--- Directions ---
Every line below needs to be returned exactly as written.
*** Opening Dataset content ***
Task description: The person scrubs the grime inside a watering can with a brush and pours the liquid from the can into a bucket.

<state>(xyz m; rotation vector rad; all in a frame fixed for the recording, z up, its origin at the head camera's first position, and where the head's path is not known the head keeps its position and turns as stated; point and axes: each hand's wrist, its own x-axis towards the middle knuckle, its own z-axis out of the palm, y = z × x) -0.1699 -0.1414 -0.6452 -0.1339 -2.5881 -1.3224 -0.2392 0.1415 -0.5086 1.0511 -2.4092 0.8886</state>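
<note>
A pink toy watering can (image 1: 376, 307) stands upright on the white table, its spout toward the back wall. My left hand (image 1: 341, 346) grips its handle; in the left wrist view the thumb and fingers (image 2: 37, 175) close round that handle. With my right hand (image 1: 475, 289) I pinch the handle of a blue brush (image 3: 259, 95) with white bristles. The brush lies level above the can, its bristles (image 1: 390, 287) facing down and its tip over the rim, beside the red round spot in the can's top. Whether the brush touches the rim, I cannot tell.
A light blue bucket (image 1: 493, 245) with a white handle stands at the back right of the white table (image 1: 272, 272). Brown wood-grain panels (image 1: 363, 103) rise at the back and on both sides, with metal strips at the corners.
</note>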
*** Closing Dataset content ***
--- Result for this task ---
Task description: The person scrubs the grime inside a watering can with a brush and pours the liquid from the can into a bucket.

<state>(xyz m; rotation vector rad; all in a frame fixed for the recording, z up, its origin at the head camera's first position, and where the head's path is not known the head keeps its position and turns as stated; point and axes: each hand's wrist, its own x-axis towards the middle knuckle, its own z-axis out of the palm, y = z × x) -0.1699 -0.1414 -0.6452 -0.1339 -2.5881 -1.3224 -0.2392 0.1415 -0.5086 1.0511 -2.4092 0.8886</state>
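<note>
A pink toy watering can (image 1: 376, 307) stands upright on the white table, its spout toward the back wall. My left hand (image 1: 341, 346) grips its handle; in the left wrist view the thumb and fingers (image 2: 37, 175) close round that handle. With my right hand (image 1: 475, 289) I pinch the handle of a blue brush (image 3: 259, 95) with white bristles. The brush lies level above the can, its bristles (image 1: 390, 287) facing down and its tip over the rim, beside the red round spot in the can's top. Whether the brush touches the rim, I cannot tell.
A light blue bucket (image 1: 493, 245) with a white handle stands at the back right of the white table (image 1: 272, 272). Brown wood-grain panels (image 1: 363, 103) rise at the back and on both sides, with metal strips at the corners.
</note>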

The answer is complete, and the exercise is done.